As a web writer, research is a critical part of what you do. The good news is if you do enough research, the words flow much easier and have the potential for a much bigger impact. AND with a little practice, you can get your research done pretty darn quickly.
The faster and more thorough you are at research, the quicker and easier you’ll finish your projects, your end results will be stronger, and you’ll get paid more. It’s hard not to think that’s a good idea.
There’s no single right way to do research, so I recommend you experiment a little and come up with a process that works for you. What I’m going to share with you here is the process I use and that works well for me.
So, let’s get started.
I start with product research. When you’re writing a promotion, a good solid understanding of the product — of its features and the benefits that grow out of them, of its history and development, and of its position within the industry — is going to lay the foundation for all the other research you gather. So, it’s pretty important.
Fortunately, product research is usually easy.
First, request a sample of the product. If it’s a physical product, handle it. Use it. Get a feel for it. Take notes on your impressions. If it’s a service, test it out if at all possible. If you can’t test it, ask for data about its track record.
Next, ask your client for any literature they have on the product. Specify that you don’t just want sales literature. If there’s an instruction manual, you want to see that. If the developer has any notes to share, you want those, too.
Then, if it’s an established product, schedule an interview with a customer service rep and a salesperson. The customer service rep can let you know about the most common reasons why a product is returned — objections for you to overcome.
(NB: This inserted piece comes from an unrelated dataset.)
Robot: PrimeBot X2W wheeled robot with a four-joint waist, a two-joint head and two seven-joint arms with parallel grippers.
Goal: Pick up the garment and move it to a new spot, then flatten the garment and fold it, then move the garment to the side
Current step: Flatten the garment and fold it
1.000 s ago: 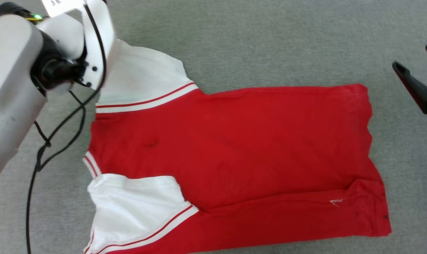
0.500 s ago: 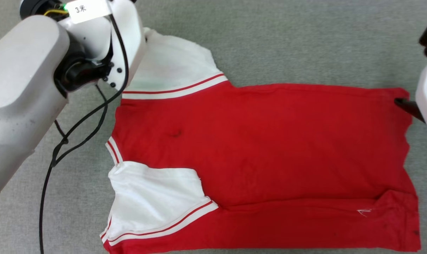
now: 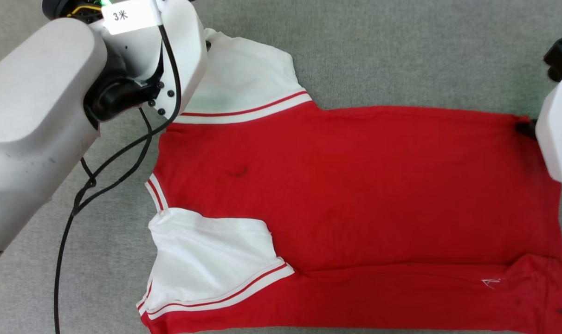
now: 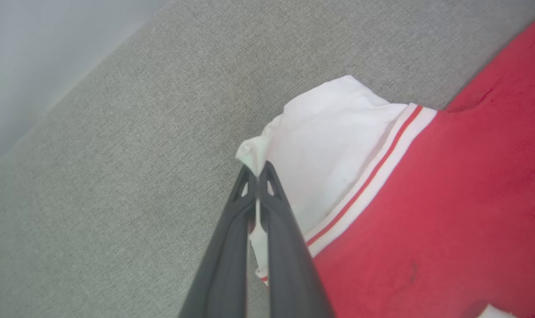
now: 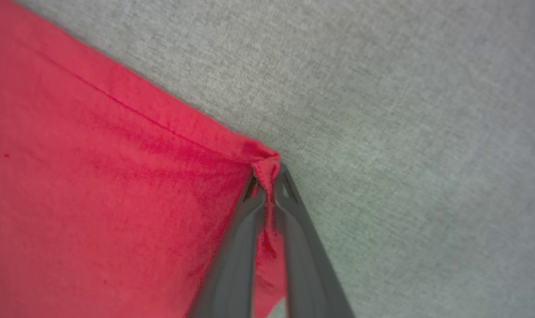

The salesperson can let you know the reasons why people buy the product — priceless information for a copywriter.
If the product is a new launch, talk with someone from the development team and dig for all the product’s features and expected benefits.
Finally, if it’s appropriate, look for studies that are relevant to the product. A study published in a reputable journal or newspaper can make a strong case in just a sentence or two where you might otherwise have to write paragraphs!
As you do this research, either take notes in a document in your computer — I usually write bullets or sentences with a quick attribution and position them in the major area of the document where I think they’ll end up — or use 3x5 cards to capture each point and where you got it from.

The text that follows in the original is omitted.